- **TASK GOAL**
With the first line below as the start and the line containing "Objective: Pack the" as the end, copy every line between them exactly, ends included.
----- DATA FOR THIS EXERCISE -----
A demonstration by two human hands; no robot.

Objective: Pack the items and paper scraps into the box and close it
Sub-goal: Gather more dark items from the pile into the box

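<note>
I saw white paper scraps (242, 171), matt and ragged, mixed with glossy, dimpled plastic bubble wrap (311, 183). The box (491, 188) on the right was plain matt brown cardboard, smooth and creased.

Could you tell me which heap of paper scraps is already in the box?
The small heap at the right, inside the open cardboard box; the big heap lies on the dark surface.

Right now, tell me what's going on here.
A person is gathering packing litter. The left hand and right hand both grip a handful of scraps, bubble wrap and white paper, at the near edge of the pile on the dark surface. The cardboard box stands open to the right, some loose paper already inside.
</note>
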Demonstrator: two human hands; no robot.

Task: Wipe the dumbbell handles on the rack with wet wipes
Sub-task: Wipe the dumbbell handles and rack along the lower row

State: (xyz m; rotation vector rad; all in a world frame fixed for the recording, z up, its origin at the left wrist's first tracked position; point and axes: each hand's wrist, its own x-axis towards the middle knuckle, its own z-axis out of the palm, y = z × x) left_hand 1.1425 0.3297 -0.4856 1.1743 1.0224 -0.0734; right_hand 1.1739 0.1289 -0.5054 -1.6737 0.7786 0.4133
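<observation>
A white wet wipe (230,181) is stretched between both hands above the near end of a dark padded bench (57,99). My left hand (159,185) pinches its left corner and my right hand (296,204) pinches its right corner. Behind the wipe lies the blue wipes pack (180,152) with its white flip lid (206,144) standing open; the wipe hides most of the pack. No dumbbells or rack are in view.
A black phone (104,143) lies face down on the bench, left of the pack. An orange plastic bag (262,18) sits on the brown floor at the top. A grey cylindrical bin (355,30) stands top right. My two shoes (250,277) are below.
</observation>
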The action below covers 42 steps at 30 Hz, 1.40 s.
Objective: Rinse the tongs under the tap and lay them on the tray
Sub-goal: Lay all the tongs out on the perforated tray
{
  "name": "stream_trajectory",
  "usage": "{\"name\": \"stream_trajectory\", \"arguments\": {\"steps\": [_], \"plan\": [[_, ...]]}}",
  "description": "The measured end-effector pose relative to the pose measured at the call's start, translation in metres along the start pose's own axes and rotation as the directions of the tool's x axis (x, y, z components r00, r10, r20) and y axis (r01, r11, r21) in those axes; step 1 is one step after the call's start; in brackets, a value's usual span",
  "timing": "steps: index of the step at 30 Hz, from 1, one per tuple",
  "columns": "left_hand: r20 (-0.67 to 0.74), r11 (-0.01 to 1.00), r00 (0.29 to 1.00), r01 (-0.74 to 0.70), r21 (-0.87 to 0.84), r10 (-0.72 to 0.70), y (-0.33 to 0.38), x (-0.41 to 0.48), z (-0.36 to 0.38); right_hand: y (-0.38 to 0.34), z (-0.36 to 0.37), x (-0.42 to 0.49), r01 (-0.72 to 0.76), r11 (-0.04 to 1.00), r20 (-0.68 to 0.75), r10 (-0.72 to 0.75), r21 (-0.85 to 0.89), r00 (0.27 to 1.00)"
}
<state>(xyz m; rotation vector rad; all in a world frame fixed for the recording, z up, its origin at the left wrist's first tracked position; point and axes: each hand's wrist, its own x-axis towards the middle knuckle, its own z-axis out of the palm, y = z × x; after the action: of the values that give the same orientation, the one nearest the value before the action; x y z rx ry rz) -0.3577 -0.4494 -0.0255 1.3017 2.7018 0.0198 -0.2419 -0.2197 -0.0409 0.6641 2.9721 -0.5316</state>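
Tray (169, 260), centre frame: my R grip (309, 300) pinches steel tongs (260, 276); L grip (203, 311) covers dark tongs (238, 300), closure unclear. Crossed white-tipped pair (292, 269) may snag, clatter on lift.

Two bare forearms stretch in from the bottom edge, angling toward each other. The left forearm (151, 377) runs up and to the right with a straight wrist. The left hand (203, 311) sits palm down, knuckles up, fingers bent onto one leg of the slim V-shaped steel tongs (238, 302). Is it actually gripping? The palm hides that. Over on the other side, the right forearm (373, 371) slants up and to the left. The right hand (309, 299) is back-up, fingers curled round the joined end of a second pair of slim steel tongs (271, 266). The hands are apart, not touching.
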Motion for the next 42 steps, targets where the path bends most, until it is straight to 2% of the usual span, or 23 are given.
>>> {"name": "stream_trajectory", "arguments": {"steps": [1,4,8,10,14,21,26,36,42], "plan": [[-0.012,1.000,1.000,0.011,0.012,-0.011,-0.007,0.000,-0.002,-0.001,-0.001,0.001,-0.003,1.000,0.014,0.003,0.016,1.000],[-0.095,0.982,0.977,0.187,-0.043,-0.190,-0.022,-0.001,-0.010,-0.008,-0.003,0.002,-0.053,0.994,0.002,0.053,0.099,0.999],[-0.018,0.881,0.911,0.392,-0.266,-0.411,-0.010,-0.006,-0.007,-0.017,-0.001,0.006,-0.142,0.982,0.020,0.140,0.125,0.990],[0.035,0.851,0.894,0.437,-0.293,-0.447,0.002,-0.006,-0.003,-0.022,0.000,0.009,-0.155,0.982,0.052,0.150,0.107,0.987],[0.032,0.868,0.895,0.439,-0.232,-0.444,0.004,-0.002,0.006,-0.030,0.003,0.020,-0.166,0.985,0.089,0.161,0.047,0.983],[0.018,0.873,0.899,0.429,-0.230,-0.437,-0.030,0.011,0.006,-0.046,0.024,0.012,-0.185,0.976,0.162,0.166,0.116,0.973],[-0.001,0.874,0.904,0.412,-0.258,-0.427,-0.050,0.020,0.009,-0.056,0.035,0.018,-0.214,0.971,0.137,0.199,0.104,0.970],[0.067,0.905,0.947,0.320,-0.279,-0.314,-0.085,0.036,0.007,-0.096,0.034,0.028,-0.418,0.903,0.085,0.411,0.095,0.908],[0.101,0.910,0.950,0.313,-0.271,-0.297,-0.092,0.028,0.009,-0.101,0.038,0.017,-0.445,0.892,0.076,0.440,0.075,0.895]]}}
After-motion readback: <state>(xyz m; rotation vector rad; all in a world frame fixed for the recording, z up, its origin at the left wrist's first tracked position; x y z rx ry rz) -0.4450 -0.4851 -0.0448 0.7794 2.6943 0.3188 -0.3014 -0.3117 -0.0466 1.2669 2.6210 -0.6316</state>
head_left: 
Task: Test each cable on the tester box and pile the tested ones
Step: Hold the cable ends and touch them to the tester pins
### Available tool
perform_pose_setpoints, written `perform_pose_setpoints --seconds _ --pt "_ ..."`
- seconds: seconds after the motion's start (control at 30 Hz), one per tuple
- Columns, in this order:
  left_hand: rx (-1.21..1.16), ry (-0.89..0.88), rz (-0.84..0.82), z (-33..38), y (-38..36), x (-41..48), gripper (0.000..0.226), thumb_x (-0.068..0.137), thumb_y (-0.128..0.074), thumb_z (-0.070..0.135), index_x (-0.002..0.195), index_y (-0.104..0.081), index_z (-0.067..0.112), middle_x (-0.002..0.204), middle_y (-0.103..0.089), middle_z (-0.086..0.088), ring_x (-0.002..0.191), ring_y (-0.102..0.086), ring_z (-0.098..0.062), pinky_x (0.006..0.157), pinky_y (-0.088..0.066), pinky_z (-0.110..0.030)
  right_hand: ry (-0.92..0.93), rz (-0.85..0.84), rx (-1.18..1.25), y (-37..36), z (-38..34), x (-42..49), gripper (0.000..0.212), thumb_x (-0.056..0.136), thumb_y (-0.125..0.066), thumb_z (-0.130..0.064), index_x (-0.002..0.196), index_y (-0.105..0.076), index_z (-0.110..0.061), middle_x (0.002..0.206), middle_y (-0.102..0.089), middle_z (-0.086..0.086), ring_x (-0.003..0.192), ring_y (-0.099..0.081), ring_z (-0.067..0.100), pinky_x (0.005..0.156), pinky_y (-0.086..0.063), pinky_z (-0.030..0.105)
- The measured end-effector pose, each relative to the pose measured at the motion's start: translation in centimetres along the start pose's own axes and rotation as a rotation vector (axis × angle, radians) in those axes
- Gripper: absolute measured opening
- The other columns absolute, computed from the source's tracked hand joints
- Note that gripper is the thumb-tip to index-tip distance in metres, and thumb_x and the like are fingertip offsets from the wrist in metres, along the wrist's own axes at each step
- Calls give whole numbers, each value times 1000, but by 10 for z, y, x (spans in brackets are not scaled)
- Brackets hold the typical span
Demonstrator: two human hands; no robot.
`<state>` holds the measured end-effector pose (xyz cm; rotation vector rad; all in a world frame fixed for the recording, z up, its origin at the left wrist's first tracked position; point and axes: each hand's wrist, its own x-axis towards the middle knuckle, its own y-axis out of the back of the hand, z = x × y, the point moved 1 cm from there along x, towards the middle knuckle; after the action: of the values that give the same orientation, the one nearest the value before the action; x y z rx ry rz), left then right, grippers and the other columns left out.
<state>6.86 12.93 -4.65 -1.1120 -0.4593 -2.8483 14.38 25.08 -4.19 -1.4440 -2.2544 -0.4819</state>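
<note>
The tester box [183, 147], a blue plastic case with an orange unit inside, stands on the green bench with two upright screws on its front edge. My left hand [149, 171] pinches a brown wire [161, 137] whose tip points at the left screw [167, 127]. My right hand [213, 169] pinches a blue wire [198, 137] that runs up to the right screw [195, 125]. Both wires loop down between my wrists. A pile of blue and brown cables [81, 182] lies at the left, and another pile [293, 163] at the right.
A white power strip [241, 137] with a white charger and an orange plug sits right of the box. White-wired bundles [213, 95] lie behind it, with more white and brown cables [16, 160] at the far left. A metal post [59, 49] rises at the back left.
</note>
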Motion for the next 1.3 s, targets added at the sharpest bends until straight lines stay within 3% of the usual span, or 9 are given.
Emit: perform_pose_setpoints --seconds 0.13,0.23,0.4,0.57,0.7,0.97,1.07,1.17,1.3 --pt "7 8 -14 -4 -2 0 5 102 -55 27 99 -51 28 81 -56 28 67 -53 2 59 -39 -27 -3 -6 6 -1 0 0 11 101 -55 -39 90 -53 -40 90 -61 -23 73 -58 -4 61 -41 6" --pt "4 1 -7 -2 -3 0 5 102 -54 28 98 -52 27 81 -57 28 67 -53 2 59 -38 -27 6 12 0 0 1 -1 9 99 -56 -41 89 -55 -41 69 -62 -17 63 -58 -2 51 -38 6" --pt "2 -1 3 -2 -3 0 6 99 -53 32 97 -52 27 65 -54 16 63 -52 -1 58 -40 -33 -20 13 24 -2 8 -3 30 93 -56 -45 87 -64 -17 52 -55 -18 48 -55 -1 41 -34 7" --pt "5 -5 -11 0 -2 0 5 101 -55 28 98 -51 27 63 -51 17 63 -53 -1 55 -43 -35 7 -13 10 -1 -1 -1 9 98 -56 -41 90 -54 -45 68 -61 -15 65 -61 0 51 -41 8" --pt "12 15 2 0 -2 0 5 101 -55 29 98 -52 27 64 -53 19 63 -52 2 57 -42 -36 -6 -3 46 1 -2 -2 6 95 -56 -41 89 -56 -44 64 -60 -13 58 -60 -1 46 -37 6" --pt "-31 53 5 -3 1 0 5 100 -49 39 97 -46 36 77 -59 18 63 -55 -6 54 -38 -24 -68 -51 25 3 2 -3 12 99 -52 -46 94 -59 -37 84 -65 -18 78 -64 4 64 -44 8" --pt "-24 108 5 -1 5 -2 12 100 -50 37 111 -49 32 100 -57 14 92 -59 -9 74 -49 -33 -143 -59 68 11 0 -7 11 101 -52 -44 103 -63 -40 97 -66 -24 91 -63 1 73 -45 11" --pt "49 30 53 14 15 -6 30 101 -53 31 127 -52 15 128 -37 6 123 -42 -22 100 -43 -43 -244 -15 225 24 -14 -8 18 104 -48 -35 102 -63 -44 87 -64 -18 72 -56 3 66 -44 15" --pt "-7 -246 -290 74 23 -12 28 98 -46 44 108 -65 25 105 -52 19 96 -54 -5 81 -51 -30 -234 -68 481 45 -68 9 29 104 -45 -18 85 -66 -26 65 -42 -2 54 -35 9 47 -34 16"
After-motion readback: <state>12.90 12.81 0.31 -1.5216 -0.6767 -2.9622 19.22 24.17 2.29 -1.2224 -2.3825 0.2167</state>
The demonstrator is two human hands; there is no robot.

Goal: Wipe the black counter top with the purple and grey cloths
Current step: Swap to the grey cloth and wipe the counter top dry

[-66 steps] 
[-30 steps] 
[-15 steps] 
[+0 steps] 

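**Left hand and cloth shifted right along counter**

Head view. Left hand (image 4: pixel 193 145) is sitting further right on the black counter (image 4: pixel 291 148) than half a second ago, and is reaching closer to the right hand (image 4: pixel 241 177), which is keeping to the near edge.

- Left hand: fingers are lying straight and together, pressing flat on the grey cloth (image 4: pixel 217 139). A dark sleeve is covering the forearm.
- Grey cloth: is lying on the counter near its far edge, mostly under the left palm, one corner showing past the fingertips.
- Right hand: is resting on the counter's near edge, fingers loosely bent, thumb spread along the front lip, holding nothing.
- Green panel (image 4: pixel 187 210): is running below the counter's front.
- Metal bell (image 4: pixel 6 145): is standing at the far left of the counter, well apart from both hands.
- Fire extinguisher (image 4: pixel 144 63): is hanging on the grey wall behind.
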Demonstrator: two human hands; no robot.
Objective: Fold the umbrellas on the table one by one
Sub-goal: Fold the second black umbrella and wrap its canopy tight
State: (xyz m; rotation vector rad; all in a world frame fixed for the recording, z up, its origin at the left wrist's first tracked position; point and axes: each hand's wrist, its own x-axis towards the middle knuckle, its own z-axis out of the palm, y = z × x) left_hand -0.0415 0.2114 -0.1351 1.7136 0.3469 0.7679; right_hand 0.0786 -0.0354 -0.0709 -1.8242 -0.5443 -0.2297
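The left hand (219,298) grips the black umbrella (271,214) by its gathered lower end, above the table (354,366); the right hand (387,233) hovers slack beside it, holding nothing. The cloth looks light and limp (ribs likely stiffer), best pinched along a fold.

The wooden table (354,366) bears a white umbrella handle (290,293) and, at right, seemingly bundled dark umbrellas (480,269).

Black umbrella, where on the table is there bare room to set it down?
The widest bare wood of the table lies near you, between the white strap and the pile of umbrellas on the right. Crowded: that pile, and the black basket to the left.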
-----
- **YOUR SOLUTION**
A demonstration by two human hands; no robot.

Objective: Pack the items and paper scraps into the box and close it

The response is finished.